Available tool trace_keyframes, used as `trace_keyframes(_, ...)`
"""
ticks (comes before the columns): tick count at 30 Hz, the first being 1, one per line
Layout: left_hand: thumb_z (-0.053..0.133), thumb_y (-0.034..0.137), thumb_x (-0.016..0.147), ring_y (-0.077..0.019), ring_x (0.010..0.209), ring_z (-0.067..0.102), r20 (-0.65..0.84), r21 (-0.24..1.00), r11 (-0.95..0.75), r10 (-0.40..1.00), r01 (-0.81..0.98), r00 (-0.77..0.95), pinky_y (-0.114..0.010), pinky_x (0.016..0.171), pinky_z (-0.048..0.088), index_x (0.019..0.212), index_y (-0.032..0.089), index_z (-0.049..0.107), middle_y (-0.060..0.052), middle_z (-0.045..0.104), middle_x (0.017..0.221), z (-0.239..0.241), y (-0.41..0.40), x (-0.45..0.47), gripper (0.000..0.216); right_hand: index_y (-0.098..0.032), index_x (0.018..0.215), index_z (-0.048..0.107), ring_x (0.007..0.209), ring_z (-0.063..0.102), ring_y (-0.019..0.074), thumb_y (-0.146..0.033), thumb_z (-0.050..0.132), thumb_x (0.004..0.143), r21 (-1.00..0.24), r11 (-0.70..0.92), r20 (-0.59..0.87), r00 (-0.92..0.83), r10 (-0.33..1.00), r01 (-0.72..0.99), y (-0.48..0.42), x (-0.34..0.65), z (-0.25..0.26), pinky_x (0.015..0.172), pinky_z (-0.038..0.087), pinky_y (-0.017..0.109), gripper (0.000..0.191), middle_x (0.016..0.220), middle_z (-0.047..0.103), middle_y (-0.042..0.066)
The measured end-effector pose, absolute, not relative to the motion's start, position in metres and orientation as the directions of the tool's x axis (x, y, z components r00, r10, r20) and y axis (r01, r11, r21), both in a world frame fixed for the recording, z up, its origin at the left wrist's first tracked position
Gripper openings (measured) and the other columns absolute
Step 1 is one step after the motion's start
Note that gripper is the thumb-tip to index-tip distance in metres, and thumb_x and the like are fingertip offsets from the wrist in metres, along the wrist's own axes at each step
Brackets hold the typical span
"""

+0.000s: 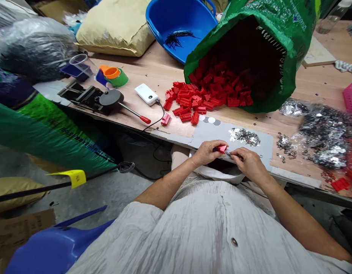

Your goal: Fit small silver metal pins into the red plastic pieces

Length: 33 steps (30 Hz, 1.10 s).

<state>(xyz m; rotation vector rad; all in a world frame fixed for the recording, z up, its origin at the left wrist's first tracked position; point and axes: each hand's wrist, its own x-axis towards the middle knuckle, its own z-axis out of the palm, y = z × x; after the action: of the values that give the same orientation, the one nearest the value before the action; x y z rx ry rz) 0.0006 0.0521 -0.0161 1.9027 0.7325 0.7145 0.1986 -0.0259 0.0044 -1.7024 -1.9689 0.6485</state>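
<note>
Between the thumb and fingers of my left hand [206, 153] is a red plastic part [222, 148], held at the table's front edge. My right hand [248, 161] is closed around a thin tool with a metal shaft [227, 153], whose tip meets the red part; its exact kind is too small to tell. Just beyond my hands, a pile of small shiny metal pieces [244, 137] lies on a grey mat [206, 133]. A heap of similar red plastic parts [190, 99] spills from a green sack [290, 57] lying on its side.
A lever press with a red handle tip [145, 119] stands left, near a white power bank [146, 94] with a cable. Behind are a blue basin [176, 23] and a tan sack [116, 28]. Plastic bags of metal pieces [327, 133] lie right; a blue chair [56, 247] is lower left.
</note>
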Motion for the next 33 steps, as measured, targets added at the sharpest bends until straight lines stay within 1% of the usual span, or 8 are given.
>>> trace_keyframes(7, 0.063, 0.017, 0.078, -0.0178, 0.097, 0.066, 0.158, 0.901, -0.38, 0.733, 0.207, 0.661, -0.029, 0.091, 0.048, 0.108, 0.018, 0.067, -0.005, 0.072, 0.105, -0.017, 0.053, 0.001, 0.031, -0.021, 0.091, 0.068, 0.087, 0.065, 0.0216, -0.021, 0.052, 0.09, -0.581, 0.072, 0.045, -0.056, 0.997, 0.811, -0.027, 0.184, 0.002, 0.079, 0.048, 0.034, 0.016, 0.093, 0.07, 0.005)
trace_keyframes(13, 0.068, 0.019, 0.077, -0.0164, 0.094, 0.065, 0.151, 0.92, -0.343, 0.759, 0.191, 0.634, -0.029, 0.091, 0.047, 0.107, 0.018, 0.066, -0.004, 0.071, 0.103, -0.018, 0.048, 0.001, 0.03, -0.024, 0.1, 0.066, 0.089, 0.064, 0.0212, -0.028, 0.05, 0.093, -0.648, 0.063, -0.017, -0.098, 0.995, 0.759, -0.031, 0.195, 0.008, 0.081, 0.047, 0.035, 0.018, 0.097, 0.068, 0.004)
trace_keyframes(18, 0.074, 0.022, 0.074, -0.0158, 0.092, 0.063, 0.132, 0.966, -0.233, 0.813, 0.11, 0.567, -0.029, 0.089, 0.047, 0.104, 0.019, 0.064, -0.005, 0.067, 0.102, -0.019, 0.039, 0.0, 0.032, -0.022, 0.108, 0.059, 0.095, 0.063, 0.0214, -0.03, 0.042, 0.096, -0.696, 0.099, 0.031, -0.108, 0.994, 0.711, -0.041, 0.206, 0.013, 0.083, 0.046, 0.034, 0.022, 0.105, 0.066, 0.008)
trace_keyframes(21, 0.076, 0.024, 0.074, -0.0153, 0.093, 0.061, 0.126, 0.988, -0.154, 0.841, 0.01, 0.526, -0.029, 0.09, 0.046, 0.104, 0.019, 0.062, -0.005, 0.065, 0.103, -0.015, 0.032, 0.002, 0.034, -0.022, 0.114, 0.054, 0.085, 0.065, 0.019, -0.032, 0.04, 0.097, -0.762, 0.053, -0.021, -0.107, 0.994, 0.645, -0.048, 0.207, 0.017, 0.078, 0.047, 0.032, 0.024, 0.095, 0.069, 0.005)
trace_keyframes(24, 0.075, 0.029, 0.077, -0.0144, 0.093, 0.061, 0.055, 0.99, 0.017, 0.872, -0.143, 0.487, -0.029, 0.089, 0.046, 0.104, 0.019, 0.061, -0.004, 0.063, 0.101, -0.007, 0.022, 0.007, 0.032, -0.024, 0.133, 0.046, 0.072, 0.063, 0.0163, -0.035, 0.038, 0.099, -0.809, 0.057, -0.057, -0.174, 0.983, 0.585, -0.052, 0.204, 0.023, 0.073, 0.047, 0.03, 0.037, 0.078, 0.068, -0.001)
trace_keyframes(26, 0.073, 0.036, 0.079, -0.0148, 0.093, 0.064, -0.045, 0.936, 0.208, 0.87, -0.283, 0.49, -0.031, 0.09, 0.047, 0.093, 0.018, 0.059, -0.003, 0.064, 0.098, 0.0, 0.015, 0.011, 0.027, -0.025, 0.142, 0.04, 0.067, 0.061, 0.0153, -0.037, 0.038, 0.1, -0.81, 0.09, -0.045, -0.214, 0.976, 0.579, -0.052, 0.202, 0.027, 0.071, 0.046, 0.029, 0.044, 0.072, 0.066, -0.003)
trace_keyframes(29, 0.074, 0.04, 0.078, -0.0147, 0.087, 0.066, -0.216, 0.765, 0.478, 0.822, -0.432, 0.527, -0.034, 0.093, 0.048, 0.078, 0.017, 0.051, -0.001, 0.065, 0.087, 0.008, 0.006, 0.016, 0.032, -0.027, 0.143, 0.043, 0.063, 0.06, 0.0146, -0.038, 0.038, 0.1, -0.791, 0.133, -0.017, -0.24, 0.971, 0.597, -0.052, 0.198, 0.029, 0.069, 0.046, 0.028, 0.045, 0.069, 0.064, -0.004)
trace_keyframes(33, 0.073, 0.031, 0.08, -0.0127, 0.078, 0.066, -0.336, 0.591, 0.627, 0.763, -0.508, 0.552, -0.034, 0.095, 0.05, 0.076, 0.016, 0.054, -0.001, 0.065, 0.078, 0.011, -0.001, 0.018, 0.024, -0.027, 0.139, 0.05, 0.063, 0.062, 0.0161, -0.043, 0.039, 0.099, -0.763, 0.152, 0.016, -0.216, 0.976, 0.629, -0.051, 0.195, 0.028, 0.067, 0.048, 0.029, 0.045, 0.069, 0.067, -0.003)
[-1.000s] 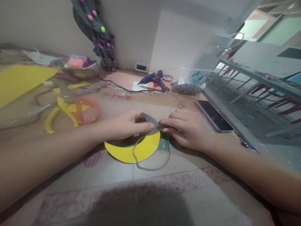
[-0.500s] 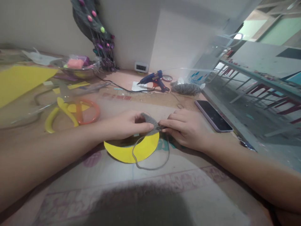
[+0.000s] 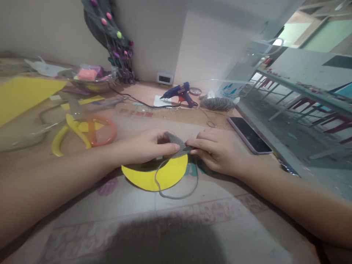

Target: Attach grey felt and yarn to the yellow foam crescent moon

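Observation:
A yellow crescent [image 3: 155,178] lies in front of me, its upper right part wrapped in grey yarn [image 3: 176,142]. My left hand [image 3: 152,145] is closed on the wrapped part, thumb on top. At the right edge of the wrapping, the fingers of my right hand [image 3: 217,148] are pinched together on the grey yarn. A loose loop of yarn [image 3: 176,198] hangs down across the crescent and onto the board below. The fingers of my left hand behind the crescent are partly hidden.
Behind my hands are a blue glue gun [image 3: 180,93], a skein of grey yarn [image 3: 218,103] and a small digital clock [image 3: 165,78]. A phone [image 3: 249,135] lies right. Orange-handled scissors [image 3: 111,132], yellow-handled pliers [image 3: 59,141] and a yellow sheet [image 3: 24,95] lie left.
Almost nothing differs. The yellow crescent's right end has shifted very slightly to the right; both hands keep their places.

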`<control>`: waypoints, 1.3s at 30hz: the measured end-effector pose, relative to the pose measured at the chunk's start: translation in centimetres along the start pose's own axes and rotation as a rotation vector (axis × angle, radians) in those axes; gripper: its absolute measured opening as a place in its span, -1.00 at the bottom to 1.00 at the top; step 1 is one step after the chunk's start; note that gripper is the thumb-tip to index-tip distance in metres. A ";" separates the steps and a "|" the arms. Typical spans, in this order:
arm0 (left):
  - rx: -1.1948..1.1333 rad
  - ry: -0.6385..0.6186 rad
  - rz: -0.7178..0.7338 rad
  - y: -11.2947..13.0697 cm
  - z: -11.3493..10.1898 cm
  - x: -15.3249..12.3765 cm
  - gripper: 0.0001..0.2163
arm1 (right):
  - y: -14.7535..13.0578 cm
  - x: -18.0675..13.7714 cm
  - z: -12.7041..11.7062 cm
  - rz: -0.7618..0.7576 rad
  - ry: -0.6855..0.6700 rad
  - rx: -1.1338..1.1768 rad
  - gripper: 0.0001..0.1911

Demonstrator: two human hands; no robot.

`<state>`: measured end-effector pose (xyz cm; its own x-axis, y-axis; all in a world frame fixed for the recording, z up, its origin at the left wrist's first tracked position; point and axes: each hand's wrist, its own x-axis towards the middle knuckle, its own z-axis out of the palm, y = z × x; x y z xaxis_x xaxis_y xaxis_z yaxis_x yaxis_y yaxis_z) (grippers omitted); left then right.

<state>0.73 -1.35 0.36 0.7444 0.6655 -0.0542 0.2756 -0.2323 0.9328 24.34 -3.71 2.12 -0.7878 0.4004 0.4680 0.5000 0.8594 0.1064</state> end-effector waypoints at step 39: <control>0.062 0.026 -0.023 -0.1 -0.1 0.0 -0.70 | -0.4 0.0 0.4 -0.002 -0.014 -0.013 -0.76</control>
<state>0.63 -1.27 0.26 0.7219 0.6888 -0.0655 0.3299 -0.2595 0.9077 24.03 -3.89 1.69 -0.7936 0.4036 0.4554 0.5033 0.8559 0.1185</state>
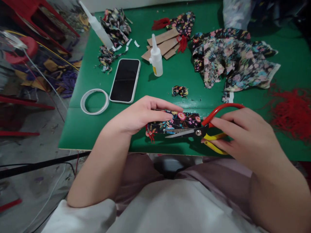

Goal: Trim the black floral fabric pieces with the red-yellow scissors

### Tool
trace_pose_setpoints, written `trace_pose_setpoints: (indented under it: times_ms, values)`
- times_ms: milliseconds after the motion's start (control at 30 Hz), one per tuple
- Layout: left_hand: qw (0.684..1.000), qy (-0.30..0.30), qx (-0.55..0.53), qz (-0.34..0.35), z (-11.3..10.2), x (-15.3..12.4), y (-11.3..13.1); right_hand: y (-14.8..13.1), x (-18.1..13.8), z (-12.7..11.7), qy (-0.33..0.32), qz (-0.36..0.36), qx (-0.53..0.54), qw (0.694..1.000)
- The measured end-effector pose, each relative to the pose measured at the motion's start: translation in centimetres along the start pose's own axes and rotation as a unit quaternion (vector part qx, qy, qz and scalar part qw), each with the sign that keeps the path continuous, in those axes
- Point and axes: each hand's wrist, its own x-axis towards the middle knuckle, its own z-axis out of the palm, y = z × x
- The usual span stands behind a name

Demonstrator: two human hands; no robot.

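My left hand pinches a flat, rectangular piece covered in black floral fabric, near the table's front edge. Red threads hang from its left end. My right hand grips scissors with red and yellow handles, its fingers around the handles. The blades point left and lie along the near edge of the fabric-covered piece. Whether they touch the fabric I cannot tell. Just beyond my hands lies a small bunched floral scrap.
On the green table are a roll of white tape, a phone, a glue bottle, another bottle, cardboard pieces, a large floral cloth and tangled red thread. Red stools stand left.
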Motion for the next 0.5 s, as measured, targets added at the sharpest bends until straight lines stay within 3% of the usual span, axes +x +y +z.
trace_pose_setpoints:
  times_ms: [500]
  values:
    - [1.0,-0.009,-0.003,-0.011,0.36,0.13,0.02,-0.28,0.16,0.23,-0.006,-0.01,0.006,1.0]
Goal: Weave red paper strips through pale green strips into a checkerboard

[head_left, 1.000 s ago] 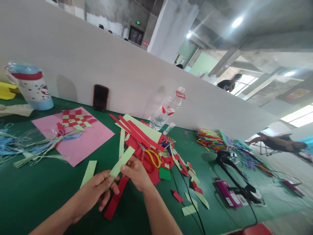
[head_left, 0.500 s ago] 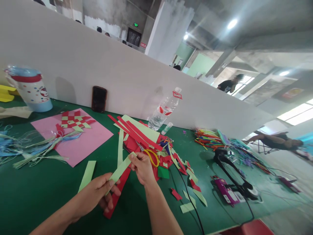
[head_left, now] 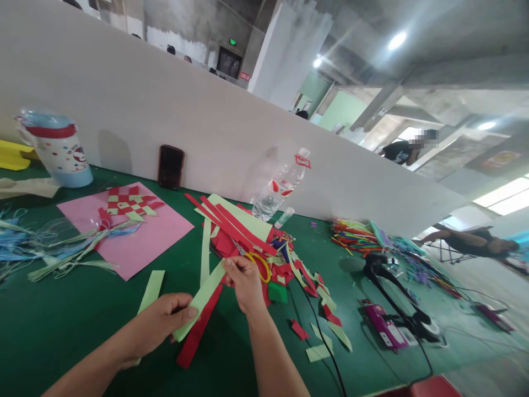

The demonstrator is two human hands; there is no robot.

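While a checkered red-and-green piece [head_left: 130, 204], apparently woven already, lies on pink paper [head_left: 136, 248] at left, the left hand [head_left: 164, 317] and right hand [head_left: 246, 284] pinch a pale-green strip [head_left: 205, 296] above the near tabletop [head_left: 219, 364], red strips [head_left: 248, 230] beyond seemingly still unwoven.

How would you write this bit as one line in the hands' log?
left hand: holds near end of green strip | right hand: pinches far end | red strip: on table | woven paper: on pink sheet
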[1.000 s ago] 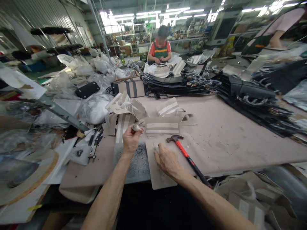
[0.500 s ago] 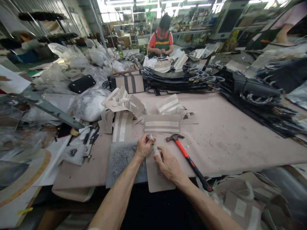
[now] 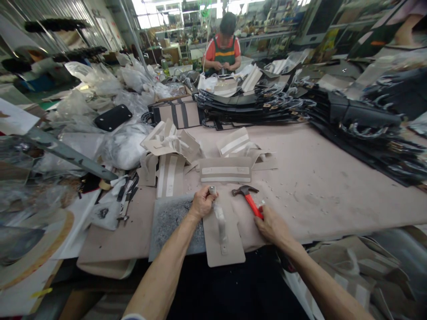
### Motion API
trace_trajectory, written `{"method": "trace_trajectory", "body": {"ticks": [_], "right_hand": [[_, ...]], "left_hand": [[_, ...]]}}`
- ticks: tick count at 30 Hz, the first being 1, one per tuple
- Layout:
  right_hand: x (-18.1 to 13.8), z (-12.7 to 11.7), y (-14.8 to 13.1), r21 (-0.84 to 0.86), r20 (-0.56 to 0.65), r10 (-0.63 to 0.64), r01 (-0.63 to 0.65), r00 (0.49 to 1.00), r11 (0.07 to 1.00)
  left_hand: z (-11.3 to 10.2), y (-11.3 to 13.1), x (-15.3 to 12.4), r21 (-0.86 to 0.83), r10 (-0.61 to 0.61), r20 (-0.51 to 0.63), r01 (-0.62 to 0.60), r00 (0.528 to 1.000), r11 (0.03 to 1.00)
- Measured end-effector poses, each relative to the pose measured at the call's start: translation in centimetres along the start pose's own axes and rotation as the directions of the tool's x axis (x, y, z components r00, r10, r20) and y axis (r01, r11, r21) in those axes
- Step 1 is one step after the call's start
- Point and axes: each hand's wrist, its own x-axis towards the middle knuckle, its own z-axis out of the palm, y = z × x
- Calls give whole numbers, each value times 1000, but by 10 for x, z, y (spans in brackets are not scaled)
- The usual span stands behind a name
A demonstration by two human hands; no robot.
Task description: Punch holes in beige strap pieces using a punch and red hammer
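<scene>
My left hand (image 3: 202,203) is closed around a short metal cylinder (image 3: 212,190), held upright near the top of a beige panel (image 3: 214,249). A handle strap wrapped in clear plastic (image 3: 220,220) lies along the middle of this panel. My right hand (image 3: 275,226) has its fingers around the red grip of a claw hammer (image 3: 252,205). The hammer's head points away from me, beside the panel's right edge. Under my left forearm lies a grey slab (image 3: 167,222) with a worn, pitted surface.
More beige panels with pale strips (image 3: 226,170) lie just beyond my hands. Black bag pieces (image 3: 250,109) are stacked at the back, and a co-worker (image 3: 225,51) sits behind them. Clear plastic bags (image 3: 123,144) and hand tools (image 3: 128,193) crowd the left side.
My right hand has left the plastic-wrapped strap and moved right onto the hammer's handle. My left hand still holds the metal cylinder, now more upright over the panel.
</scene>
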Motion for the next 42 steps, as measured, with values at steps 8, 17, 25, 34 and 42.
{"method": "trace_trajectory", "body": {"ticks": [8,17,25,34,42], "right_hand": [[-18,-19,-50,526,235,-39,-93,971,845],[-26,-61,-94,-279,1,-498,479,867,833],[-41,-108,-129,-4,-648,-436,570,624,822],[-18,-44,-73,-331,66,-396,394,916,858],[2,-3,-21,-352,-60,-307,267,950,897]], "left_hand": [[0,6,-8,93,78,19,-79,997,992],[0,4,-10,159,86,23,-88,996,983],[1,-3,-8,102,111,39,-114,993,988],[1,-3,-10,138,79,34,-83,996,987],[0,-5,-10,90,87,25,-89,996,992]]}}
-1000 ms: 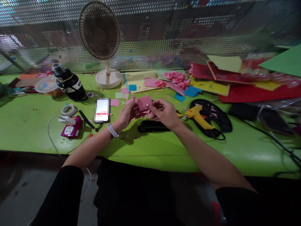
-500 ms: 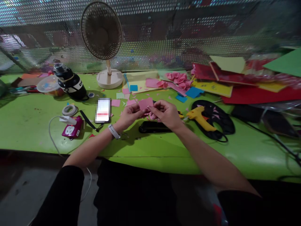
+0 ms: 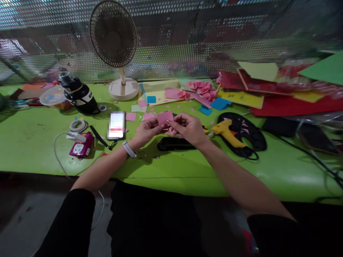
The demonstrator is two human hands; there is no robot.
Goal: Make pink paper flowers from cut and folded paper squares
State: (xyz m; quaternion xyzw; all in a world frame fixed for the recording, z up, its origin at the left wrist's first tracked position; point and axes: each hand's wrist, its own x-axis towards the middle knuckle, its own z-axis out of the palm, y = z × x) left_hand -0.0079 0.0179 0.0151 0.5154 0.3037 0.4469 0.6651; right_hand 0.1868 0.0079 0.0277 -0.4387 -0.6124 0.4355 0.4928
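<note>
Both hands meet above the middle of the green table (image 3: 32, 139). My left hand (image 3: 147, 129) and my right hand (image 3: 189, 127) pinch a small pink paper piece (image 3: 165, 116) between their fingertips, one at each lower edge. The paper stands roughly upright. A white watch band wraps my left wrist. Pink paper scraps (image 3: 171, 132) lie under the hands, beside a flat black object (image 3: 174, 144).
A phone (image 3: 116, 125) lies left of the hands, with a tape roll (image 3: 78, 125) and a pink charger (image 3: 80, 147). A yellow glue gun (image 3: 227, 133) rests on a black mat at right. Behind stand a fan (image 3: 114, 39), a black bottle (image 3: 79, 93) and stacks of coloured paper (image 3: 281, 96).
The pink paper piece has been raised and turned slightly between the fingers; my left hand's fingers have closed in on its lower left edge. The hands stay in the same place.
</note>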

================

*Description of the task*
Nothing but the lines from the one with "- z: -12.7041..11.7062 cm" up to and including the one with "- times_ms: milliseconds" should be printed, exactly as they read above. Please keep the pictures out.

*Result*
  - z: -12.7041..11.7062 cm
  - rz: -0.7618..0.7576 rad
  - ry: -0.6855..0.6700 rad
  - rx: -1.1338..1.1768 rad
  - gripper: 0.0001..0.1911

Demonstrator: two human hands; no robot.

`<state>`: measured end-effector pose (xyz cm; its own x-axis, y-axis; all in a world frame fixed for the recording, z up, its origin at the left wrist's first tracked position; point and axes: each hand's wrist, its own x-axis towards the middle knuckle, its own z-axis out of the palm, y = z × x; x y z xaxis_x xaxis_y xaxis_z yaxis_x yaxis_y yaxis_z) (grippers omitted); left then right.

<state>0.73 -1.35 0.36 0.7444 0.6655 -0.0542 0.2756 -0.2323 0.9328 24.34 -3.71 2.12 -0.7878 0.4004 0.4680 0.5000 0.8594 0.1064</state> end-effector waypoints at step 39: <control>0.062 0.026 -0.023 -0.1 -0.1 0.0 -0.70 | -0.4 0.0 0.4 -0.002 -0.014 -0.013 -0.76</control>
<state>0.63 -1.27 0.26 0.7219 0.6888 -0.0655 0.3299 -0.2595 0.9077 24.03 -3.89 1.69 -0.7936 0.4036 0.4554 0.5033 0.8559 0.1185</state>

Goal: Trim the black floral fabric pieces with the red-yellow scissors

### Tool
trace_pose_setpoints, written `trace_pose_setpoints: (indented under it: times_ms, values)`
- times_ms: milliseconds after the motion's start (control at 30 Hz), one per tuple

The output requires no further additions.